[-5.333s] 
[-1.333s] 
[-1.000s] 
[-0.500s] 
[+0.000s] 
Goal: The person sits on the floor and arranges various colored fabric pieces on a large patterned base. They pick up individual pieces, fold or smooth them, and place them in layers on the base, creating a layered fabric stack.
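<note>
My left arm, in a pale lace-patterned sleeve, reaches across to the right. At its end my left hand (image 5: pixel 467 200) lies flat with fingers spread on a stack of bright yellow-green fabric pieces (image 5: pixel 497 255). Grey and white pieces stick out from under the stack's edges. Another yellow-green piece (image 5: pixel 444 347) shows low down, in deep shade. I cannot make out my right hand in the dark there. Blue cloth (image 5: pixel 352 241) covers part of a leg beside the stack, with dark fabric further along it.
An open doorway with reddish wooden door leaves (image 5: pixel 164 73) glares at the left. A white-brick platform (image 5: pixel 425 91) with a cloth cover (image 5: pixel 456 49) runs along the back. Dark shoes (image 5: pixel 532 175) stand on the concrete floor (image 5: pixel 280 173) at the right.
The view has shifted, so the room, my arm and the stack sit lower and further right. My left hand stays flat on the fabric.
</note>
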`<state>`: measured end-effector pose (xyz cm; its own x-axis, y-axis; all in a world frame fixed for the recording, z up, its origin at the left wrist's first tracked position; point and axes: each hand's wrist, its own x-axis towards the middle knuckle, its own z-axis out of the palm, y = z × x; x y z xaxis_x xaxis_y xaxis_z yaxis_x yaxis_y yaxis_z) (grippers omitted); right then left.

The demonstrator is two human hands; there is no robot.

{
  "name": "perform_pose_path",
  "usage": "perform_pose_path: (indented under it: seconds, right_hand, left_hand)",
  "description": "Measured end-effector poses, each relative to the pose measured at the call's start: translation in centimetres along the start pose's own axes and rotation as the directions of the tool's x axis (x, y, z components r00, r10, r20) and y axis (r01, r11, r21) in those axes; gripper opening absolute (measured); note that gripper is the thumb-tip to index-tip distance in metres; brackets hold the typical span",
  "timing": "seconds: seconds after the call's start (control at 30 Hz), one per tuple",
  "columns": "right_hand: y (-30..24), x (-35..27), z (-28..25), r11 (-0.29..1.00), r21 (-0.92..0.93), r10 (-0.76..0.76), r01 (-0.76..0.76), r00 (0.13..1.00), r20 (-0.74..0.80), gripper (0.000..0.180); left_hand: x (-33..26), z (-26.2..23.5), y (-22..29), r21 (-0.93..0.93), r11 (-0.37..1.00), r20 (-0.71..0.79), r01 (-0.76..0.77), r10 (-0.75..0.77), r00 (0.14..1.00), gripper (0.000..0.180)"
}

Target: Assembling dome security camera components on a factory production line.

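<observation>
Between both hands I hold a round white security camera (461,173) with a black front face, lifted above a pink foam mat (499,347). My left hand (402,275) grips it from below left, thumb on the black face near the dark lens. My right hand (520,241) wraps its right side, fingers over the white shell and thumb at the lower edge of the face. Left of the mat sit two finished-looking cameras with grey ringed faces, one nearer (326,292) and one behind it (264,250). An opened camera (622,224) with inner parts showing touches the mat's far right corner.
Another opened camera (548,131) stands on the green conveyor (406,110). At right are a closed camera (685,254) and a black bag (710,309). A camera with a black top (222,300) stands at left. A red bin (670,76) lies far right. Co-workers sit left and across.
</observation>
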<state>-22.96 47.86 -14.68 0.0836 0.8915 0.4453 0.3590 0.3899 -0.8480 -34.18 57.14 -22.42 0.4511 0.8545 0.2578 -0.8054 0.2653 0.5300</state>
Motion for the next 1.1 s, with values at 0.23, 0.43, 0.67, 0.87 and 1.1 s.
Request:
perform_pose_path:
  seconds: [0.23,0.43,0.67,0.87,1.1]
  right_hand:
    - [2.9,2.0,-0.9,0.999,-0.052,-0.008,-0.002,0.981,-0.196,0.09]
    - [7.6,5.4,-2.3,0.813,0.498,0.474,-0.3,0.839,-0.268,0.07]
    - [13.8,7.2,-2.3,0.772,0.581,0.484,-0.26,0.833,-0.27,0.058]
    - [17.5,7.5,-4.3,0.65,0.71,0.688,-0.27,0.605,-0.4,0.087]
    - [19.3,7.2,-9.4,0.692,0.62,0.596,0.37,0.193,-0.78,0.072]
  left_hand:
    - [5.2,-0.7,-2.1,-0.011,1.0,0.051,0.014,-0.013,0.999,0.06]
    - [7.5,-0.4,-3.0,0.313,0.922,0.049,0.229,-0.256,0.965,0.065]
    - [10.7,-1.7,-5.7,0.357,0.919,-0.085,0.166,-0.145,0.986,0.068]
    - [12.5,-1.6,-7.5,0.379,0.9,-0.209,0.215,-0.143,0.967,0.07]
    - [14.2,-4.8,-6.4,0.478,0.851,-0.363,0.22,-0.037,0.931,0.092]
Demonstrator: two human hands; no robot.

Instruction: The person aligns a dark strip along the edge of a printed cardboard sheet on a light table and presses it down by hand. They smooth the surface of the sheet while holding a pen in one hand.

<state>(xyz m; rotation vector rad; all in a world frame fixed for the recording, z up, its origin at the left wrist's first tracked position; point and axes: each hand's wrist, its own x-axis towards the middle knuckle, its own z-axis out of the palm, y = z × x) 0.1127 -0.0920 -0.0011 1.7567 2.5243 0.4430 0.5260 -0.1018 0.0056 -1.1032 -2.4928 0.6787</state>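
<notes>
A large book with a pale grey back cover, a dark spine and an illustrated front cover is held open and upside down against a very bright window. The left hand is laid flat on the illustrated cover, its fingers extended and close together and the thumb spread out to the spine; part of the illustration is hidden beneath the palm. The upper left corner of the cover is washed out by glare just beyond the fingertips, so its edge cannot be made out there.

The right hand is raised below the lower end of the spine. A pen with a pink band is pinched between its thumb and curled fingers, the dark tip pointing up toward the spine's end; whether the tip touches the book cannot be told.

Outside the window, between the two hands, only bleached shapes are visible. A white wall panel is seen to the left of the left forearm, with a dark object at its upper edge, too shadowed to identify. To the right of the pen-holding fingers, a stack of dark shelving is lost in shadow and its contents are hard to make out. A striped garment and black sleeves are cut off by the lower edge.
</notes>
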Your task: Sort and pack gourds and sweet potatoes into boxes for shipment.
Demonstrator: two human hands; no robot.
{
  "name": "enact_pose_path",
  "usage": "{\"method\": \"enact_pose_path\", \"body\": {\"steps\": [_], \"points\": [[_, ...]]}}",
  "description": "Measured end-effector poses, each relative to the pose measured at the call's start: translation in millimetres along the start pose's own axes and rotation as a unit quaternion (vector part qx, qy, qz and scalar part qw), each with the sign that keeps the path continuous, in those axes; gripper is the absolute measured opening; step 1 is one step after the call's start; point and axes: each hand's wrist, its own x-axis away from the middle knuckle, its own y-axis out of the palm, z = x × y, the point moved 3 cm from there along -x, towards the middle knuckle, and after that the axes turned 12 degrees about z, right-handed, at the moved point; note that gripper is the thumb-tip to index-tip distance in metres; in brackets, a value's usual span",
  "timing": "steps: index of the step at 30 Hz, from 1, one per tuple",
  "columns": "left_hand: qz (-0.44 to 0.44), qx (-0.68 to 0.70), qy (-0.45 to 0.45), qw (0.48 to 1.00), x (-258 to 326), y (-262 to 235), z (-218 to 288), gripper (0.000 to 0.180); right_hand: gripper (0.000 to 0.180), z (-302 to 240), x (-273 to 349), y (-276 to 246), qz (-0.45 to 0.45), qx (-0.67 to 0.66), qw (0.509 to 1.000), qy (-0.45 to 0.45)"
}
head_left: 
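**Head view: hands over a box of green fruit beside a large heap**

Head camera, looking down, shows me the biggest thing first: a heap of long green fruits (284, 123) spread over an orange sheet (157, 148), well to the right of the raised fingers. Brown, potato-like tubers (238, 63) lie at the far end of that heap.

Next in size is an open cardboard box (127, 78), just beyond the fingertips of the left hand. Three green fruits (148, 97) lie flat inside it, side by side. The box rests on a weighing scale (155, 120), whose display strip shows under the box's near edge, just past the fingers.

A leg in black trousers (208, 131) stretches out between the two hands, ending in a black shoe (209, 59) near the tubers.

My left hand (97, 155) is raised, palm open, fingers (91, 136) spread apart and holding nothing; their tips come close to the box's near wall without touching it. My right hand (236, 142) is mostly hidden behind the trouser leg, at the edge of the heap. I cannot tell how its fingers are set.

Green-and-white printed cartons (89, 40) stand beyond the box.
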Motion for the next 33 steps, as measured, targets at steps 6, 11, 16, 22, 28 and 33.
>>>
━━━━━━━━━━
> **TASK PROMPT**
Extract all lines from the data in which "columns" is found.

> **REPLY**
  "columns": "right_hand: y (-30..24), x (-35..27), z (-28..25), r11 (-0.29..1.00), r21 (-0.92..0.93), r10 (-0.76..0.76), r01 (-0.76..0.76), r00 (0.13..1.00), r20 (-0.74..0.80), gripper (0.000..0.180); left_hand: x (-33..26), z (-26.2..23.5), y (-22..29), r21 (-0.93..0.93), r11 (-0.37..1.00), r20 (-0.71..0.79), r01 (-0.76..0.77), r10 (-0.75..0.77), r00 (0.14..1.00), gripper (0.000..0.180)"
  "columns": "left_hand: qz (-0.44 to 0.44), qx (-0.68 to 0.70), qy (-0.45 to 0.45), qw (0.48 to 1.00), x (-258 to 326), y (-262 to 235), z (-218 to 288), gripper (0.000 to 0.180); right_hand: gripper (0.000 to 0.180), z (-302 to 240), x (-273 to 349), y (-276 to 246), qz (-0.45 to 0.45), qx (-0.67 to 0.66), qw (0.509 to 1.000), qy (-0.45 to 0.45)"

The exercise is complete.